As férias de Freud em Lavarone

Lavarone, uma pequena localidade situada num planalto dos Dolomitas, não muito longe da cidade de Trento, foi descoberta por Freud, no verão de 1900, quando, rumo ao sul de Itália, na companhia da cunhada, aí passou uns dias. E diz- se logo agradado, “com o lago, o pinhal, o sossego, os passeios, o acolhimento e a comida” numa carta enviada à mulher Martha durante essa sua primeira estadia.  Aí passou longas férias, no então recém- construído e agora famoso Hotel du Lac, com a família, nos verões de 1906 e 1907.  Foi aí que escreveu o ensaio sobre a Gradiva de Jensen.  Foi igualmente em  Lavarone que Freud se refugiou, em Agosto do terrível verão de 1923, depois da morte do adorado neto Heinele, convalescente das duas primeiras intervenções cirúrgicas. Com Freud estavam, além da mulher e da filha Ana, o neto Ernst,  irmão mais velho de Heinele, e o seu médico pessoal, o Dr. Deutsch. No final de Julho reuniu-se com o seu “comitê ” de sempre, ou seja, com Jones, Ferenczi, Ettington, Abraham, Sachs e Rank, que foram até Lavarone  para o apoiar e com ele trabalhar.

Freud nunca mais voltaria a Lavarone, contudo, o seu nome continua a ser recordado na avenida que bordeja o lago, na biblioteca municipal Sigmund Freud, inaugurada em 1970, e  numa lápide aposta no Hotel du Lac. Além disso, ciente do impacto cultural promovido pela ligação de Freud ao seu território, a autarquia  de Lavarone, em parceria com a universidade de Pádua, criou um centro cultural denominado “Centro de Estudos de Psicanálise Aplicada Gradiva”  que promove, desde 1990, conjuntamente com a Sociedade Italiana de Psicanálise, um congresso anual, multi- disciplinar, com inscrição gratuita e aberto ao público em geral, com a finalidade de debater temas de interesse comuns á psicanálise e a outras aéreas do saber.

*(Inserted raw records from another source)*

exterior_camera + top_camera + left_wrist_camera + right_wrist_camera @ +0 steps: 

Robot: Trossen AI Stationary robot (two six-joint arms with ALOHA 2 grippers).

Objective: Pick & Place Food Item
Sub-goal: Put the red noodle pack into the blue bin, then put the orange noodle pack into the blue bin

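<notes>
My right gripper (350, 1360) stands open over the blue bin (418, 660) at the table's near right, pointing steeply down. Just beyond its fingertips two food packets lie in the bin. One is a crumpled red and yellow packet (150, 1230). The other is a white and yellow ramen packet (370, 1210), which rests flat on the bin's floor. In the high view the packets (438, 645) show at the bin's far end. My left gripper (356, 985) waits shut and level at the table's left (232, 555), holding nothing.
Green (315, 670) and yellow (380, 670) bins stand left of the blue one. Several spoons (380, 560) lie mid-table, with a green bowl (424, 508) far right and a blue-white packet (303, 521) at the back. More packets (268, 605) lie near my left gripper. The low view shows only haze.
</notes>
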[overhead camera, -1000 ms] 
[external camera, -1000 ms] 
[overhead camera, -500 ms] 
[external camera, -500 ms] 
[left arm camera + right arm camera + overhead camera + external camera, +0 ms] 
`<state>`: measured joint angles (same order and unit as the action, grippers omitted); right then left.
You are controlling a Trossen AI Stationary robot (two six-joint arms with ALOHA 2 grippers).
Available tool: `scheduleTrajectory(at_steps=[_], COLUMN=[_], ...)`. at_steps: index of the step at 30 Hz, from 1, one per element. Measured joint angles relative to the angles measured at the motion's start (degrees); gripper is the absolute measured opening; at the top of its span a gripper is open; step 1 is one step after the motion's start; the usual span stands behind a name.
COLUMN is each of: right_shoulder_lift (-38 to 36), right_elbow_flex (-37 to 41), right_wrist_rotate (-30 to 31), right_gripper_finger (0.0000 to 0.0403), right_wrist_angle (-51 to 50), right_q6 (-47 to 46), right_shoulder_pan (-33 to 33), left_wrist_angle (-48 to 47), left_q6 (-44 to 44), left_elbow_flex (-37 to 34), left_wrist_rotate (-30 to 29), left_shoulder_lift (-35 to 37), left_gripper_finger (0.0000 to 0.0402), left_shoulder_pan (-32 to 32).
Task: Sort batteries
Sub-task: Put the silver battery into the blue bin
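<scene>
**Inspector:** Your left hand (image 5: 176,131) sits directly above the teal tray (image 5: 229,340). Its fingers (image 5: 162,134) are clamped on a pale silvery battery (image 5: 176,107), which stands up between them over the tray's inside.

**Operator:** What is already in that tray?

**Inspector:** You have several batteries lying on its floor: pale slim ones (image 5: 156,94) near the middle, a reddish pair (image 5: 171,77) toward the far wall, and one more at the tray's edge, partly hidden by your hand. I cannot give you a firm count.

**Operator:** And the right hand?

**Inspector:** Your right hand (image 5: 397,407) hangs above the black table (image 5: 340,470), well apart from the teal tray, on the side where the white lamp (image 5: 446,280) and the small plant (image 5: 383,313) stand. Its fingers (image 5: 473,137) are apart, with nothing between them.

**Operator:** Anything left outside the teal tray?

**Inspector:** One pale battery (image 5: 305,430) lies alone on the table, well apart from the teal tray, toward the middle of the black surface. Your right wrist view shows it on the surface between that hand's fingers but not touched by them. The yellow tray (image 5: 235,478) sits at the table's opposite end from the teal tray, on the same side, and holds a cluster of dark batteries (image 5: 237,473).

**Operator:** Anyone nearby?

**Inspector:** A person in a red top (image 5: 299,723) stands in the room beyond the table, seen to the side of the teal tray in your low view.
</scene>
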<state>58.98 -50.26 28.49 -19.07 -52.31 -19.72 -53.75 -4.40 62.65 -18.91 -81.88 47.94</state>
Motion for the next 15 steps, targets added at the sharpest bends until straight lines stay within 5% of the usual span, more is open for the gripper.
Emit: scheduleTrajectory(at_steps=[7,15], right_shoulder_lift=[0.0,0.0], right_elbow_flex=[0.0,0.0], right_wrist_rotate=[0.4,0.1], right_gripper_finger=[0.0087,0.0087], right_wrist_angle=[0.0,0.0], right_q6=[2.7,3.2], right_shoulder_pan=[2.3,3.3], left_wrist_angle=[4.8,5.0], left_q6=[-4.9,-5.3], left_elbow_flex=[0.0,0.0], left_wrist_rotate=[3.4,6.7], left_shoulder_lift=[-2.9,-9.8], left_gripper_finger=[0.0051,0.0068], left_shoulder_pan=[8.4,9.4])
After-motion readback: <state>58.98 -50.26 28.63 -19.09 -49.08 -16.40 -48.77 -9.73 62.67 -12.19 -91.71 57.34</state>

No passado mês de Julho, tive a oportunidade de assistir à edição do congresso deste ano, subordinado  ao tema “Fronteiras da Psicanálise”. Os participantes, todos italianos, foram numerosos e provenientes de várias disciplinas, tendo sido um psicanalista, o nosso bem conhecido Stefano Bolognini,  que abriu o congresso com um interessantíssimo trabalho intitulado “A evolução da  psicanálise e as suas complexas relações com outras aéreas da cultura contemporânea”. As  “fronteiras” sucessivamente abordadas foram a moral e a bioetica, a literatura, a sociologia e o cinema, tudo rematado por uma extensa discussão com um público heterogéneo e muito participativo.

Quanto aos temas abordados em congressos anteriores escolho mencionar, a título de curiosidade:  “A escuta psicanalitica e o ouvido musical”, ” As novas famílias “, ” As forças obscuras do poder”, “A experiência da beleza” ou ainda “A viagem: itinerários entre mundo externo e mundo interno” e ” A mente que escreve: psicanálise, literatura, poesia”.

No termo do congresso procedeu- se à apresentação do volume extraordinário da revista ” Psicanálise e Psicoterapia Psicoanalitica “, (Franco Angeli, 2017) intitulado “A arte e a psicanálise: o sopro da criatividade”, que acolhe, entre outros, artigos de  Simona Argentieri, Stefano Bolognini e Rita Manfredi.